It uses the following model for the normalized brightness distribution across the disk of the Sun:

$$ I(\mu)=1-u(1-\mu^\alpha) $$

Here, $\mu$ is the normalized distance from the limb; when far from the Sun, it can be expressed in terms of the normalized distance from the center of the disk, $r$:

$$ \mu = \sqrt{1-r^2} $$

$u$ and $\alpha$ are parameters. The paper is not very clear about the value of $u$, but it seems like they used $u=0.85$.

This formula tells us how the brightness varies from the center of the solar disk to the limb for a given wavelength. In order to properly represent the color of the Sun, we also need to know the relative brightness of different wavelength bands.
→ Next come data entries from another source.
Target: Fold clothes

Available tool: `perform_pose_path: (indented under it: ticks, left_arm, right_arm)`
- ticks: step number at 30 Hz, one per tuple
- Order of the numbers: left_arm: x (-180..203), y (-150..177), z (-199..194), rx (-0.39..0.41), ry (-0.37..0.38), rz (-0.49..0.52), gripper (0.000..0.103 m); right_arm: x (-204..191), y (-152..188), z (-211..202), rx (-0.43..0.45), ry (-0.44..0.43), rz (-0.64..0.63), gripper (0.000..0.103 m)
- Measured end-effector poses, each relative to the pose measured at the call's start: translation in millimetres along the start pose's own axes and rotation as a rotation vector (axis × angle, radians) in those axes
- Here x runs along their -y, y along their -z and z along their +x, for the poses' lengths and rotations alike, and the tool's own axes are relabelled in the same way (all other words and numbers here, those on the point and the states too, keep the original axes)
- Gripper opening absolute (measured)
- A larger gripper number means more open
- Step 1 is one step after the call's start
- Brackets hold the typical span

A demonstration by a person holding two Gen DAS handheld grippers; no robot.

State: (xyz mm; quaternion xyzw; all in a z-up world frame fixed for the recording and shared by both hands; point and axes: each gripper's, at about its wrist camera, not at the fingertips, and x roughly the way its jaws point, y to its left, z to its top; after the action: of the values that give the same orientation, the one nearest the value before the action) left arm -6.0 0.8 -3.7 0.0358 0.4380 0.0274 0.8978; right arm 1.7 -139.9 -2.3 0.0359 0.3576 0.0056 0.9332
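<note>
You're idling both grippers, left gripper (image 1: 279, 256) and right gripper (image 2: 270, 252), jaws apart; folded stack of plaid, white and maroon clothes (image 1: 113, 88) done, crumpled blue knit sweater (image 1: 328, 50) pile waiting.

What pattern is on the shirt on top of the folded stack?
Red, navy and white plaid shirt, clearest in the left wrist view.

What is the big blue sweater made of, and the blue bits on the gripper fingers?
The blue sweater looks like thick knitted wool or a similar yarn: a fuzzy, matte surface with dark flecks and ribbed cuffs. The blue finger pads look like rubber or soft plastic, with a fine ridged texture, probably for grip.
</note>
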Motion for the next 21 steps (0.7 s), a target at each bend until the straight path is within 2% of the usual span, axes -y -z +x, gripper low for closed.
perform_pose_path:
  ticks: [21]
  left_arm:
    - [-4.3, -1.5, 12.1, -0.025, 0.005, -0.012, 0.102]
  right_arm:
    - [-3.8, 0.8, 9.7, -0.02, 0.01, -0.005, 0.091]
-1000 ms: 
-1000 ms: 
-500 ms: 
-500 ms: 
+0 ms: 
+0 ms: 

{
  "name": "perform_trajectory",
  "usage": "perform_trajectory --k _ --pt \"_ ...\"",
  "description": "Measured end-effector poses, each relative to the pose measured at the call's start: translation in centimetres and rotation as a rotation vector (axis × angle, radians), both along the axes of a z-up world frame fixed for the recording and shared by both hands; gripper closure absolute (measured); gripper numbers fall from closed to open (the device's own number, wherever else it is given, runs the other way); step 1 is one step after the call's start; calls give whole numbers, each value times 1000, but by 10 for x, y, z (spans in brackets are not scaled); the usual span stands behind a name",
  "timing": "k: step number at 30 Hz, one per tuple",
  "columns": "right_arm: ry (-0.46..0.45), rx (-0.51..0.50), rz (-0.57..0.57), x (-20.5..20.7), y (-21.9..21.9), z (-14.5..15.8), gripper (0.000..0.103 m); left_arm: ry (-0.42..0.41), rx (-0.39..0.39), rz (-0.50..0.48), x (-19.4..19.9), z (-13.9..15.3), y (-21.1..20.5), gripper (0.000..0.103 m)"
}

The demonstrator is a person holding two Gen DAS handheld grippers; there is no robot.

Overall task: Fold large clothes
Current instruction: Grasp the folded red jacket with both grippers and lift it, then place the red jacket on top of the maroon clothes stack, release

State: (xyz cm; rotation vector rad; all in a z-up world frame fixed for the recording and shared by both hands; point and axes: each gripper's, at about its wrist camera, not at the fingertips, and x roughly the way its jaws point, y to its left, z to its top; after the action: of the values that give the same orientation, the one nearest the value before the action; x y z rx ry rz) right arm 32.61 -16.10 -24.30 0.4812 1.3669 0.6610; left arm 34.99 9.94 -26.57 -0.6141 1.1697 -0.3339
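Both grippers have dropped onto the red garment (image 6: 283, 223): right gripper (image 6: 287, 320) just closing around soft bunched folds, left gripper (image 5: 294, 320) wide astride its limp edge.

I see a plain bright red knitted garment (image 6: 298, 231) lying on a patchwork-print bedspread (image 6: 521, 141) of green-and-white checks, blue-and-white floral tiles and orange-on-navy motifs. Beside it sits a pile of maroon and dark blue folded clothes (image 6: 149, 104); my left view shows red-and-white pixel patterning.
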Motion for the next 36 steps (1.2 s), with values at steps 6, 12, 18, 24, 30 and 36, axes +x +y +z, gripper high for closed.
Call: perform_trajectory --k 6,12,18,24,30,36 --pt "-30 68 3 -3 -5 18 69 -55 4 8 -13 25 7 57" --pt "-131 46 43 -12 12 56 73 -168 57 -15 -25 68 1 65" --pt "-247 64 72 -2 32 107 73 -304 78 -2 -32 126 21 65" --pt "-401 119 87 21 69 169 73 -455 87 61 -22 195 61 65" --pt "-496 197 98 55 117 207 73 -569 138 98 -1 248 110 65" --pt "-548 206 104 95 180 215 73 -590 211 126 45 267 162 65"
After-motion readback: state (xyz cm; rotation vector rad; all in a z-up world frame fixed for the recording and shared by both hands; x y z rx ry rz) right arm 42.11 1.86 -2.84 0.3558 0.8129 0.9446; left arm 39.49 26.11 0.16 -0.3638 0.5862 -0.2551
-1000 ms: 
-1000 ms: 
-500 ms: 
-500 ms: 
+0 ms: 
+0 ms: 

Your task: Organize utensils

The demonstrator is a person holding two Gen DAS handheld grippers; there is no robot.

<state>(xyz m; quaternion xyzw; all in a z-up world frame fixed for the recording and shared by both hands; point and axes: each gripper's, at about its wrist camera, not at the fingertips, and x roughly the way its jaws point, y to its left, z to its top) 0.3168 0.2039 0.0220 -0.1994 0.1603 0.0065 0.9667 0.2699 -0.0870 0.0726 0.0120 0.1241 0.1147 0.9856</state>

For this we need data on the solar spectrum, which I obtained from here (this data is for "air mass zero," meaning our result will be what the Sun would look like outside the Earth's atmosphere).

I assume that this spectrum is averaged over the whole disk, in which case we need to be able to scale the limb darkening model by average instead of peak (center) brightness. The formula given in the paper is:

$$ I_\text{avg} \propto \int_0^1 I(\mu)\mu\ d\mu \propto \frac{2 + \alpha (1 - u)}{2 + \alpha} $$

The last piece of the puzzle is to convert the spectrum to a color. In this case I first compute the color in the CIE XYZ color space, then transform to linear RGB and then sRGB. (See this answer I posted on photography.SE for more details about computing the XYZ color of a spectrum, and the sRGB Wikipedia page for more detail about the conversion to sRGB.) I used the standard colorimetric observer tables from here.


Here is the Mathematica code that I used:

alphaRaw = ImportString[(* copy and paste from the PDF table *), "Table"];
(* remove headers *)
Select[ArrayQ] @ SplitBy[alphaRaw, Head@*First];
(* join corresponding columns *)
Flatten[Partition[%, 2], {{2}, {1, 3}}];
(* resample to 1 nm *)
{alphaPS, alphaNL} = (Interpolation[#] /@ Range[360, 830]) & /@ %;

enter image description here

spectrumRaw = Import["http://rredc.nrel.gov/solar/spectra/am0/E490_00a_AM0.xls"];
(* resample to 1 nm (inputs in um!) *)
spectrum = Interpolation[spectrumRaw[[1, 2 ;;, ;; 2]]] /@ (Range[360, 830] / 1000);

enter image description here

cieRaw = Import["http://www.cis.rit.edu/research/mcsl2/online/CIE/StdObsFuncs.xls"];
(* pair each color function column with the wavelength column *)
Transpose[{cieRaw[[1, 6 ;;, 2 ;; 4]]], #}] & /@ cieRaw[[1, 6 ;;, 2 ;; 4]]];
(* resample to 1 nm *)
cieXYZ = (Interpolation[#] /@ Range[360, 830]) & /@ %;

enter image description here

With[{u = 0.85},
  (* compute color at 101 points evenly spaced in mu *)
  colorXYZ = Transpose @ Table[
               Total[ (* integration -> summation *)
                 Transpose @ cieXYZ
                 * spectrum
                 * (1 - u (1 - mu^alphaPS))
                 / ((2 + alphaPS (1 - u)) / (2 + alphaPS))
               ],
               {mu, 0, 1, 0.01}
             ];
  (* scale so maximum = 1 *)
  colorXYZ /= Max[colorXYZ / {0.97, 1, 0.83}];
  (* dim by 15% *)
  colorXYZ *= 0.85;
]

enter image description here

(I'm not sure why Mathematica renders the XYZ colors with a blue tint.)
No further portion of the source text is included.